Mr. Ackermann apparently has not yet found time to study Citibank’s and Mr. Wriston’s learning curve during the 1970s and 1980s.
In today’s lengthy interview with CNBC, Mr. Ackermann emphasized that the problem was not one of recapitalizing banks; it was not one of bailing out banks. Instead, he stated emphatically the following: “Measures must be taken that sovereign loans are made risk-free again, which is what they should be!”
Come again, Mr. Ackermann! Who has the obligation to make sovereign loans risk-free? Better yet, has anyone ever promised that sovereign loans would be risk-free? If sovereign loans are risk-free, why do markets price the risk of, say, Germany differently than the risk of, say, Australia?
Mr. Ackermann, you proudly mentioned that Deutsche Bank has been able to reduce its Greek exposure significantly. How did you do that? If you did that in the free markets, your P+L statement would show that because of the discount on Greek paper in free markets. Or did you mean to say that Deutsche Bank was able to unload much of its Greek risk at near-par prices to the ECB?

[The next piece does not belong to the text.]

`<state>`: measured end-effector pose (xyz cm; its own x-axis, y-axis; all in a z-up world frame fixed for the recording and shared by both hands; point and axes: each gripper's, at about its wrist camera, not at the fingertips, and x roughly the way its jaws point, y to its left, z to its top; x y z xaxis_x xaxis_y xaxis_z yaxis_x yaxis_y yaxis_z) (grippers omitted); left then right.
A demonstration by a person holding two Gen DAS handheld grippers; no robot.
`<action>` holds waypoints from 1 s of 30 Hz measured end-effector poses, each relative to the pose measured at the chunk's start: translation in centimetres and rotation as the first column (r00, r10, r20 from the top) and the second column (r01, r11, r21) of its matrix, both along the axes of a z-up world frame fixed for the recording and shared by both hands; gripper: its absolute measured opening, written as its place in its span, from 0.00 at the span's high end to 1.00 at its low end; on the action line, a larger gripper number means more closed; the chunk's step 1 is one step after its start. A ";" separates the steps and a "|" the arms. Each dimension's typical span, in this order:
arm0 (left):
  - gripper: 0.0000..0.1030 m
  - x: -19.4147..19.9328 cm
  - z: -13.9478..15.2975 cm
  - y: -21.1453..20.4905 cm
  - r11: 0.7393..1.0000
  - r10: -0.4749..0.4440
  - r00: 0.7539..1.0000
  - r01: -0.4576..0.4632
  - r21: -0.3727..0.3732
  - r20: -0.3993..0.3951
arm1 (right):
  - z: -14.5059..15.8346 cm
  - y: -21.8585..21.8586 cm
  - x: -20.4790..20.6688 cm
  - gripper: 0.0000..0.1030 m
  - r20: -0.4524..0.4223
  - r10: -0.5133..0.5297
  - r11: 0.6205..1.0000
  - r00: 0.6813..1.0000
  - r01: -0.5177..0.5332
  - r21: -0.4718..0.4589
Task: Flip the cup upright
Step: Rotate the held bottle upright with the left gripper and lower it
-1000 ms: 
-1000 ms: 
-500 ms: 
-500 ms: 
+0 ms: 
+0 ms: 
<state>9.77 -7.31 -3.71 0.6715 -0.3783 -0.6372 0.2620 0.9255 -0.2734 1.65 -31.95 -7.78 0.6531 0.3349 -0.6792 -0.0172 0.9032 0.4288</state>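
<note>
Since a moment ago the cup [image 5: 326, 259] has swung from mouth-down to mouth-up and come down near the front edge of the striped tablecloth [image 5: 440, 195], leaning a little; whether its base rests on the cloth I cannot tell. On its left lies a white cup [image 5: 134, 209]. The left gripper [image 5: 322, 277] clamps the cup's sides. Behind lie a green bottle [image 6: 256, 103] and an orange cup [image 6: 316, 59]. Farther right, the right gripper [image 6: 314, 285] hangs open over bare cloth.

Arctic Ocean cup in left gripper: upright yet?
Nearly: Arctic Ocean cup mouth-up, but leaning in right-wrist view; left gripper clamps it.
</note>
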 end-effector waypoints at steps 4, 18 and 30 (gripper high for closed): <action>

I grant you that Deutsche Bank is one of the best suited in the world to cope with the present crisis. But this does not give you the right to say irresponsible (and silly!) things. If you had been responsible (and a true representative of the classic Deutsche Bank culture), you would have said something like the following:
“I believe the time has come for all banks to mark the value of their sovereign assets down to realistic market prices, cost it what it may. If it means that we may have to request (temporarily) public funds to rebuild our capital & reservers, we will do that. We at Deutsche Bank have decided to be the first ones to follow this policy and we expect others to follow suit!”